When it comes to using deep-water plastics the trick is to jiggle it, just a little bit. I think the Bozo mullet patterns work the bests at jigging. These garlic-scented, hardwearing plastics are designed to cop the punishment that our tropical nasties can deliver.
On one recent trip I had one lure which caught four scarlet sea perch to 12kg, five gold spot cod and five trout to 5kg before the lure was knackered.
Jigging is a fun way to fish and it’s growing in popularity up in the north, so much so we have been offering jigging charters as part of our services.
On another jigging trip with fellow guide, Eddie Riddle from Townsville, we managed some 50 fish between two boats jigging the deepwater headlands off Hinchinbrook. Dr Ian Davies and his fellow dental colleagues had a ball catching GT, queenies, big fingermark and coral trout and now can’t wait to get back up for more.
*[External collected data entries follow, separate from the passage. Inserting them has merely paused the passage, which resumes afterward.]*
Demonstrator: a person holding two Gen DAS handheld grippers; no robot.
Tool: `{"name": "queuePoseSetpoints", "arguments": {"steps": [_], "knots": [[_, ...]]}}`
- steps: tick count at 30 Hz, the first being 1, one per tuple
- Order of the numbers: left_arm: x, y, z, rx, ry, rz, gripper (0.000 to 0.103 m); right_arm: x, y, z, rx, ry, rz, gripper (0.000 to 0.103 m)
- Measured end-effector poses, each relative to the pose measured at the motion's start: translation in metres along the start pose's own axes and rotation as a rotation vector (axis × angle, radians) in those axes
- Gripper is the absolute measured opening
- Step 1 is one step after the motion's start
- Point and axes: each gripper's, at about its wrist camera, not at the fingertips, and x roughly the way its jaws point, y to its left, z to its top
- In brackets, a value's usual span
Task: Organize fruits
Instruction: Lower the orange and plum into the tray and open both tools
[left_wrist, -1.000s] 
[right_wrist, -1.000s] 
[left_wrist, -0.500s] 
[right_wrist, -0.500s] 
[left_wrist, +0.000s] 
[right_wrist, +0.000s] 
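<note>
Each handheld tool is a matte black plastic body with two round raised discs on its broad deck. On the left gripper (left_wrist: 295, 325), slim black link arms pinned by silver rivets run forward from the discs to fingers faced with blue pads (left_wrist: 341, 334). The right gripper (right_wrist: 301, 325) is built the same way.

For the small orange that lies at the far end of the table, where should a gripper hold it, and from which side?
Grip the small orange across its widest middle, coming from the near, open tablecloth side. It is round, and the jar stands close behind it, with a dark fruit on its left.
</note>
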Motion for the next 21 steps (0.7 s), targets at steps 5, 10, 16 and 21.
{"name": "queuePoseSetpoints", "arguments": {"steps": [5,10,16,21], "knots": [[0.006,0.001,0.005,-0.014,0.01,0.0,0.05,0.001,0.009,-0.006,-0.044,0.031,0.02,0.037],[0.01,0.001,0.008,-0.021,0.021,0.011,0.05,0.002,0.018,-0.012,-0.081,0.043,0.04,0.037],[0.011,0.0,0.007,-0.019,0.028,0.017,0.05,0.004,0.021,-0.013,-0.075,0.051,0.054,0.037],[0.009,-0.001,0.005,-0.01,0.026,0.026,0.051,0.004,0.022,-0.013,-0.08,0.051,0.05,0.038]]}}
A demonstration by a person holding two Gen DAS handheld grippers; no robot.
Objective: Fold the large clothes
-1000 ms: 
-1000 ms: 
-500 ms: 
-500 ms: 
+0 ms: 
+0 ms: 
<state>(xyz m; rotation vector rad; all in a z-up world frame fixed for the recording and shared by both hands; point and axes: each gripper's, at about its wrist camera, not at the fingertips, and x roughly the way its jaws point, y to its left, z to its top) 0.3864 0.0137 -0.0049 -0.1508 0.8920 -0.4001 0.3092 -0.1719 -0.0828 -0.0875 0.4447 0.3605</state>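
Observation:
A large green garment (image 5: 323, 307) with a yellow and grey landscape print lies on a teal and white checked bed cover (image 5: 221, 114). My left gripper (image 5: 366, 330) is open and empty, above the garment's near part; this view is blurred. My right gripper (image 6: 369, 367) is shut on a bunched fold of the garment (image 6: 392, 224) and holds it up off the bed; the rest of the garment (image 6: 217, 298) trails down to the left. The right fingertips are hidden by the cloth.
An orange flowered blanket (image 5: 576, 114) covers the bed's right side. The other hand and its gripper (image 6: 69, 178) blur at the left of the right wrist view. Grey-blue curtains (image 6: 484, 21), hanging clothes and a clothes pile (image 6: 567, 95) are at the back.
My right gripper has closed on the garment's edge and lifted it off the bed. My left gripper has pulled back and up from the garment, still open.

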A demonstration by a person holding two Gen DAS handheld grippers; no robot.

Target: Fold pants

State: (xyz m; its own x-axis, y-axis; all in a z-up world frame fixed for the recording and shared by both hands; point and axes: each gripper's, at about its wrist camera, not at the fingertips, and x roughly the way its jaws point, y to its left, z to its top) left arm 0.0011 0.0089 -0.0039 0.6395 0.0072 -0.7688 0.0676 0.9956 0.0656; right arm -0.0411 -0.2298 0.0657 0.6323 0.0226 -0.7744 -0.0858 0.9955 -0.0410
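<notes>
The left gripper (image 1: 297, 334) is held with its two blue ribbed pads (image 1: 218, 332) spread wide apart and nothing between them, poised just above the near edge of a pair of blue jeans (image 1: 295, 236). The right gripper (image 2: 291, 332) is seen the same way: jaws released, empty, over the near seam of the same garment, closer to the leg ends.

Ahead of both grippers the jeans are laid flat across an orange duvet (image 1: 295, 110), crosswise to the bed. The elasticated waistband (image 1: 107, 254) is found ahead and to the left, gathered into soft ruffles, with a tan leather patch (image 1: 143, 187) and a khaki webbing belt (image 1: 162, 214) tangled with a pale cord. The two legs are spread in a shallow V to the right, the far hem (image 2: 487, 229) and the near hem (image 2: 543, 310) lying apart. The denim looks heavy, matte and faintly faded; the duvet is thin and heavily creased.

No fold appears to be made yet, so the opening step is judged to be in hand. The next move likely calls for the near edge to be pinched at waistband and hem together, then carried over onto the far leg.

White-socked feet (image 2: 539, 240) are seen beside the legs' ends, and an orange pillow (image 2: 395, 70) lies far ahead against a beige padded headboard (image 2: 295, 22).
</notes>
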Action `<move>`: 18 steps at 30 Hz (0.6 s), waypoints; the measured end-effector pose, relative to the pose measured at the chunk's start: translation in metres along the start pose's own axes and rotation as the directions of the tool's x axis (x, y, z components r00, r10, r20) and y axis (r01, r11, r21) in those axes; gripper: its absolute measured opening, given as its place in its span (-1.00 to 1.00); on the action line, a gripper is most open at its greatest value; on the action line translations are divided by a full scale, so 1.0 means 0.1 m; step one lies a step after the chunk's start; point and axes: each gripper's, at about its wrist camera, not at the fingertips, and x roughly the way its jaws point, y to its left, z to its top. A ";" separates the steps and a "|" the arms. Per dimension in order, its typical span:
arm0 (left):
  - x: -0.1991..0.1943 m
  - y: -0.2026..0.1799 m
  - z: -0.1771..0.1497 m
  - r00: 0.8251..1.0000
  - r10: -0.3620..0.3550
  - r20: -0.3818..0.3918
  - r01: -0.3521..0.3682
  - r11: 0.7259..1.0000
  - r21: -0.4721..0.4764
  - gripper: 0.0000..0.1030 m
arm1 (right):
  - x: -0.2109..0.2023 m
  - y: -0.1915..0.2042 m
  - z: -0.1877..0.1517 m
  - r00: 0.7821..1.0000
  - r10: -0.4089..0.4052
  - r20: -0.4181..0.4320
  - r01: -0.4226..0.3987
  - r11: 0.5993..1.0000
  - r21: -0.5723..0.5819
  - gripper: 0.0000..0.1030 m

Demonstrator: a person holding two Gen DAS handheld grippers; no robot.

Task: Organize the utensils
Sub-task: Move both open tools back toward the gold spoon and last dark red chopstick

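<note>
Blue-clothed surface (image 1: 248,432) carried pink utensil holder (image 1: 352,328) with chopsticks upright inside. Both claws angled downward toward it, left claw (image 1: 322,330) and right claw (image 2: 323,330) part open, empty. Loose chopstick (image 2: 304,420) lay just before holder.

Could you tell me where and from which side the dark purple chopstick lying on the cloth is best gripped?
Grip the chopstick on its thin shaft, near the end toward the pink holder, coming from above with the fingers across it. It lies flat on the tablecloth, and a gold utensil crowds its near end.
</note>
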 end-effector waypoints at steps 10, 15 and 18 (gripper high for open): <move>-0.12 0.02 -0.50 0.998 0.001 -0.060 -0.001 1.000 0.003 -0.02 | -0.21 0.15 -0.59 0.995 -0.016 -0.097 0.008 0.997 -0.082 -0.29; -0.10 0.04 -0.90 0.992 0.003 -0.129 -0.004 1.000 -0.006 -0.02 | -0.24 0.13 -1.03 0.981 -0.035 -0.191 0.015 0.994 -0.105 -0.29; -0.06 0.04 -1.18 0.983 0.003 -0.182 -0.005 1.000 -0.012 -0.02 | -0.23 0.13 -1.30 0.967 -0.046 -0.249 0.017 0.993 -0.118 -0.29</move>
Early reports point to a good billfish tournament this month. Mick Edwards from Moonshine Charters raised seven black marlin out the back of Otter Reef on one recent trip. I have also seen some free jumping blacks just wide of Eva Island while on charter.
We also witnessed billfish feeding on bait schools off Mission Beach while on a social trip out to the reef
While we didn’t stop to play with the billies, we sure had some fun at the reef getting our bag limit in the first two spots. The coral trout just went berserk, especially in the shallows, and I lost count of how many we let go.
There was also some magnificent barramundi cod caught and released, as they are now on the protected species list. Make sure you’re familiar with the rules when fishing up north.
Barra fishing in the past month has been a little scratchy, but has just started to pick up again and with the onset of October I would expect them to fire right up.
October is generally the best month of the year for barra, as all the oceanic fish are coming back in from their winter hideaways getting ready for their summer run.
Another species that will fire up in October is the golden grunter. A good place to start looking is the drop-offs around Gould and Garden islands, as well as the rubble pads in Missionary Bay and Cape Richards.
I generally use either fresh squid or live greenback herring for bait when targeting grunter. Last year we discovered pilchards are a top bait for them too.
As the weather warms many changes do occur with fish and their habits. The fingermark and jacks will improve their performance over the coming summer and the Spaniards will move offshore to spawn and spread out until next winter when they will aggregate inshore again.
Many of our reef species will head for deeper waters too. Coral trout are often caught in the shallows during winter but the larger fish will head out into 40-50m.
In summer anglers also often capture large reef jacks up to 10kg, predominately at night. These fish look awesome but are quite easily confused with red bass, which is now a no-take species.
Consequently many anglers have either thrown them back thinking that they are a bass, or worse, they have taken home a red bass, which is known for ciguatera poisoning, thinking it was a jack.
Once again be a little wary when fishing up here, as you don’t want a dose of ciguatera or a fine for mistaking a fishes identity.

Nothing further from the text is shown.